Corría el año de 1901, el día 18 de noviembre para ser exactos. Se dice que en la madrugada la policía tocó a la puerta de un domicilio en la Ciudad de México y advirtió que se trataba de un baile de hombres, también llamados en la época como "bailes de invertidos". Entonces se realizó la famosa redada de los asistentes al "baile de los cuarenta y uno" o "de los cuarenta y un maricones" como fue llamada en la prensa esta fiesta privada. Según los reportes, 19 de los detenidos estaban vestidos con ropas de mujer.

El escándalo en la opinión pública no se hizo esperar. Las primeras notas en la prensa indicaban que se habían detenido 42 personas, pero más tarde la cifra descendió a 41. Este hecho levantó una especie de leyenda que involucra a Ignacio de la Torre y Mier, yerno del mismísimo presidente de México en aquel entonces: Porfirio Díaz. Se ha señalado ampliamente que debido a su posición social y a sus influencias se le permitió la fuga de la redada.

La noche del domingo fue sorprendido por la policía, en una casa accesoria de la 4.ª calle de la Paz, un baile que 41 hombres vestidos de mujer. Entre algunos de esos individuos fueron reconocidos los pollos que diariamente se ven pasar por Plateros. Estos vestían elegantísimos trajes de señora, llevaban pelucas, pechos postizos, aretes, choclos bordados y en las caras tenían pintadas grandes ojeras y chapas de color. Al saberse la noticia en los bulevares, se han dado toda clase de comentarios y se censura la conducta de dichos individuos. No damos a nuestros lectores más detalles por ser en sumo grado asquerosos. [Nota informativa de la época]

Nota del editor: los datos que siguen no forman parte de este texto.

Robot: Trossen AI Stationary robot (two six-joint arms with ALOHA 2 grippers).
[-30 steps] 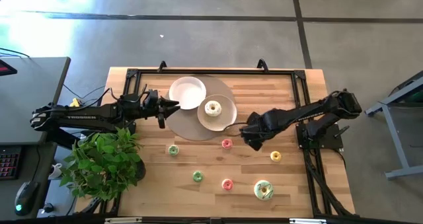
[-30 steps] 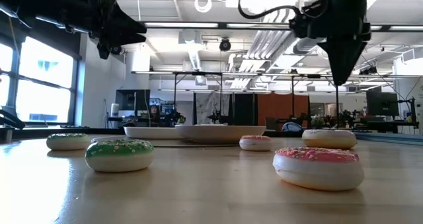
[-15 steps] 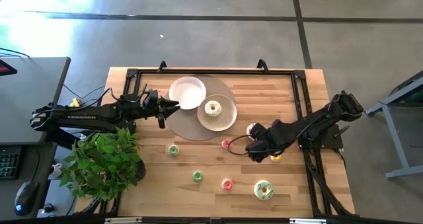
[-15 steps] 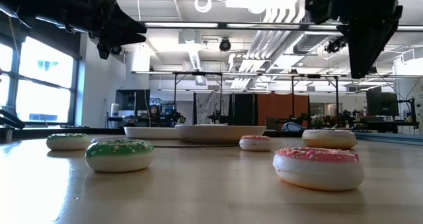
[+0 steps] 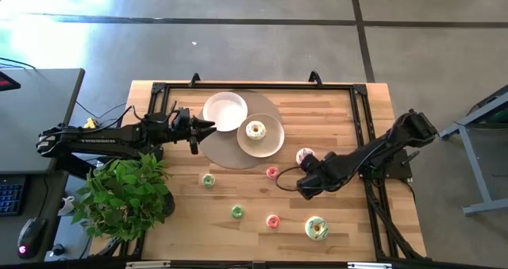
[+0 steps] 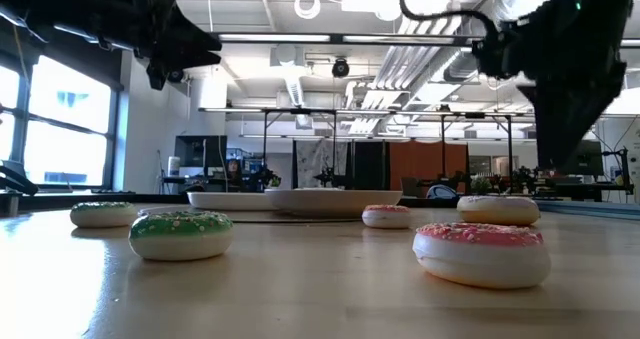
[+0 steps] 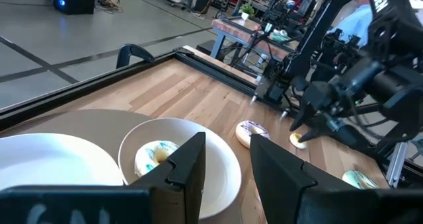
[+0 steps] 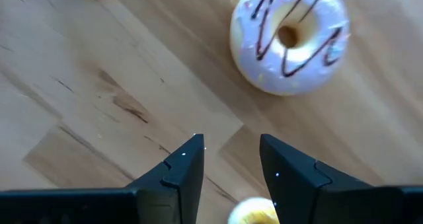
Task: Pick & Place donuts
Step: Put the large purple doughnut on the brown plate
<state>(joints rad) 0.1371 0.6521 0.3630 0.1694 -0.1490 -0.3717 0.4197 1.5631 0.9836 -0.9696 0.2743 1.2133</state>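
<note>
Loose donuts lie flat on the wooden table (image 5: 349, 110): a white-frosted one with dark zigzag lines (image 5: 305, 155) (image 8: 289, 36), small pink ones (image 5: 272, 172) (image 5: 273, 220), small green ones (image 5: 208, 180) (image 5: 237, 212) and a larger white-green one (image 5: 316, 228). Another white-frosted donut (image 5: 255, 129) sits on the beige plate (image 5: 274, 142). My right gripper (image 5: 305, 183) (image 8: 231, 145) is open and points down beside the zigzag donut. A yellow donut (image 8: 254, 212) shows just under its fingers. My left gripper (image 5: 205, 127) (image 7: 228, 145) hovers open beside the plates.
A white plate (image 5: 225, 111) lies partly over a large round mat (image 5: 230, 154) next to the beige plate. A potted plant (image 5: 127, 194) stands at the table's near left corner. A black frame (image 5: 361, 102) runs along the far and right edges. Bare wood lies between the loose donuts.
My right gripper has moved from beside the beige plate toward the table's near right and has come down lower. Its arm now covers the yellow donut in the high view. The zigzag-frosted donut, hidden under the arm before, now shows. Its fingers have stayed open.
</note>
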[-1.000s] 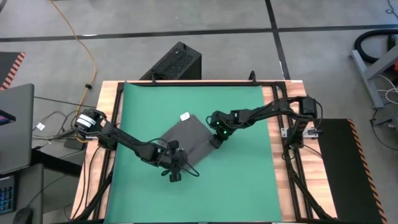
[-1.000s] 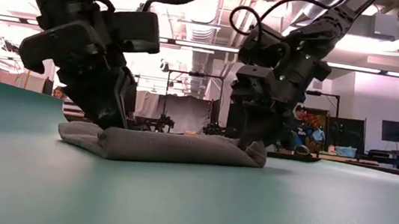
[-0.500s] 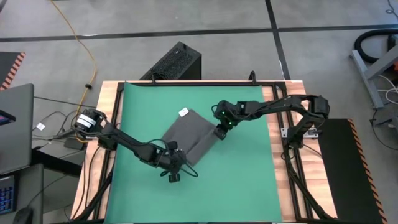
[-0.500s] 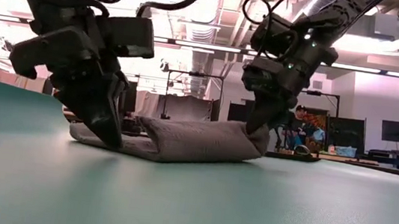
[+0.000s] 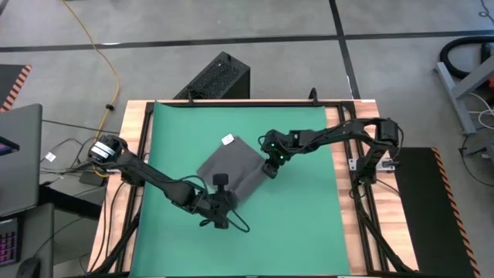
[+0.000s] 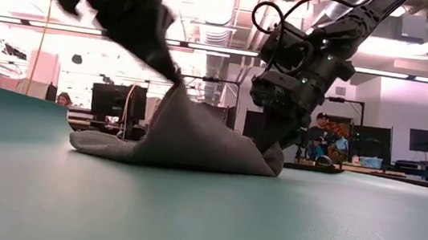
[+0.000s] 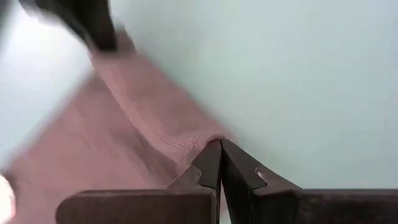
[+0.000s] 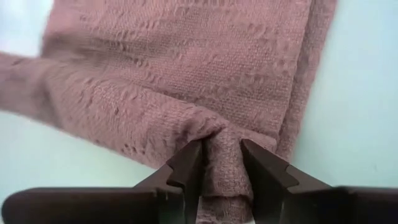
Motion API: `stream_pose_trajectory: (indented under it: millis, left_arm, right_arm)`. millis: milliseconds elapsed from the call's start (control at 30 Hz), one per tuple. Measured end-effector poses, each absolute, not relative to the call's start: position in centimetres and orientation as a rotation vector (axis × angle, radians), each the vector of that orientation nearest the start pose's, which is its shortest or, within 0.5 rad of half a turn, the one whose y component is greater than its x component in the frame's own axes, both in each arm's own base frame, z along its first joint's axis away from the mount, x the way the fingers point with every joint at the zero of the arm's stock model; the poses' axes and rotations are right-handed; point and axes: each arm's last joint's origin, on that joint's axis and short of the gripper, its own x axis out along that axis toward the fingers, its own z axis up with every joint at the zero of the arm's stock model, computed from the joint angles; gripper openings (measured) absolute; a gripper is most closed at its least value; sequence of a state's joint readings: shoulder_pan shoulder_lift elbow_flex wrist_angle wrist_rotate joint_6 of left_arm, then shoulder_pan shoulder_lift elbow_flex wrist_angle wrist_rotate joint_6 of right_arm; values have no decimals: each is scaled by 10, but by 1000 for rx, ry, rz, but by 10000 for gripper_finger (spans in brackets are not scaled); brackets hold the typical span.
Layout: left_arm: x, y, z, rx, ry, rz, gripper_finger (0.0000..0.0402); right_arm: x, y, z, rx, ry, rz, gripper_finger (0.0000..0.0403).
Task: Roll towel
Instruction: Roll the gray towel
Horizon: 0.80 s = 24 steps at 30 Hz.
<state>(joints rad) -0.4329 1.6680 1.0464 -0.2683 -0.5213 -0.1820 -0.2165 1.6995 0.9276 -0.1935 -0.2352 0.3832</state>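
From above, the towel (image 5: 233, 167) lies near the middle of the green mat (image 5: 309, 224) that covers the table (image 5: 345, 255), set at a slant, with its small white tag (image 5: 228, 141) at the far corner. The left gripper (image 5: 221, 183) sits at the towel's near corner, its arm reaching in from the table's left edge. The right gripper (image 5: 269, 167) is at the towel's right corner, its arm stretching in from the right side.

From table height, the towel (image 6: 175, 142) is pulled up into a peak on one side, where the left gripper (image 6: 172, 75) holds it above the mat (image 6: 203, 216). The rest of the cloth lies flat and spreads out to the left. The right gripper (image 6: 274, 147) is down low at the towel's other end, close to the mat.

In the left wrist view, the left gripper (image 7: 220, 147) has its fingers pressed together on the hem of the towel (image 7: 118, 143), with the mat (image 7: 280, 74) beyond.

In the right wrist view, the right gripper (image 8: 222, 149) pinches a raised fold of the towel (image 8: 186, 68) between its two fingers, and the mat (image 8: 367, 93) shows alongside the cloth.
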Motion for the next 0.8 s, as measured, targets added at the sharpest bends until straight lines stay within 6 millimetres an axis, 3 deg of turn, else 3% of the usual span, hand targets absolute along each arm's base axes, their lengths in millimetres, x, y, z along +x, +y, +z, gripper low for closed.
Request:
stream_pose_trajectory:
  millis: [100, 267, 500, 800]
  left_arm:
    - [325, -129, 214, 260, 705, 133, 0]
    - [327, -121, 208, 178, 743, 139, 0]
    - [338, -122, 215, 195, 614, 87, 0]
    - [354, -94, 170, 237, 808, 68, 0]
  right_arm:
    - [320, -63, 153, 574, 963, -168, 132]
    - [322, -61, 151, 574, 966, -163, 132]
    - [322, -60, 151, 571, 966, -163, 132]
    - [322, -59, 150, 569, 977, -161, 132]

El tono de la prensa hoy luce inapropiado, incluso escandaloso y da fe de la invisibilización de la homosexualidad, así como del morbo y discriminación general sobre este tema a principios del siglo XX. En otros medios impresos se señaló el uso del poder desde los más altos mandos para eximir al yerno del presidente; así como el que muchos de los detenidos pertenecían a familias de clase alta, "criados en paños azules". No todo quedó ahí, varios de los detenidos fueron enviados a servir en el ejército de Yucatán, donde fueron forzados a cavar zanjas y limpiar letrinas.

En México no se ha prohibido la homosexualidad como tal, toda vez que la Constitución fue influenciada intelectualmente por el pensamiento de Francia. Sin embargo, la ley adolecía de una gran laguna por la interpretación de lo que sí era perseguido: "atentados a la decencia". Huelga decir que la desinformación, los prejuicios y los juicios morales fueron suficientes para perseguir y señalar a los detenidos en la redada y una difícil situación para la comunidad gay en general que aún hoy pugna por conseguir igualdad en sus derechos civiles.

Son muy conocidos los grabados de José Guadalupe Posada al respecto.

Hace aún muy pocos días Que en la calle de la Paz, Los gendarmes atisbaron Un gran baile singular. Cuarenta y un lagartijos Disfrazados la mitad De simpáticas muchachas Bailaban como el que más. La otra mitad con su traje, Es decir de masculinos, Gozaban al estrechar A los famosos jotitos. Vestidos de raso y seda Al último figurín, Con pelucas bien peinadas Y moviéndose con chic.

41

Antes de la Redada, las atmósferas son tan opresivas que no admiten la verbalización. La vergüenza aísla, para acudir a la cita tan repetida de Sartre. Entonces, la solidaridad posible, la mayor, casi la única, es el trato de un avergonzado con los demás y la conversión del avergonzado en desvergonzado (la salud mental a mano por vía del cinismo). La disciplina de trato ("Veo a los que son como yo, para no sentirme tan distinto por unas horas") esboza una comunidad y, por eso, un baile en 1901 es casi literalmente la Marcha del Orgullo Gay de 2001. Así se expresó Carlos Monsiváis al respecto en su ensayo "La Gran Redada".

El número 41 pasó a la cultura popular en México para señalar en forma peyorativa a las personas de la comunidad gay. La gran redada marcaría el inicio de una serie de detenciones en la época: una reunión de lesbianas en Santa María fue allanada poco tiempo después, el 4 de diciembre de 1901, aunque esta tuvo mucho menos eco en la prensa y la sociedad. El "baile de los cuarenta y uno" también es, paradójicamente, un punto de inflexión en el tabú de la homosexualidad y una referencia de lo mucho (o poco) que se ha avanzado en el tema y en los prejuicios al respecto.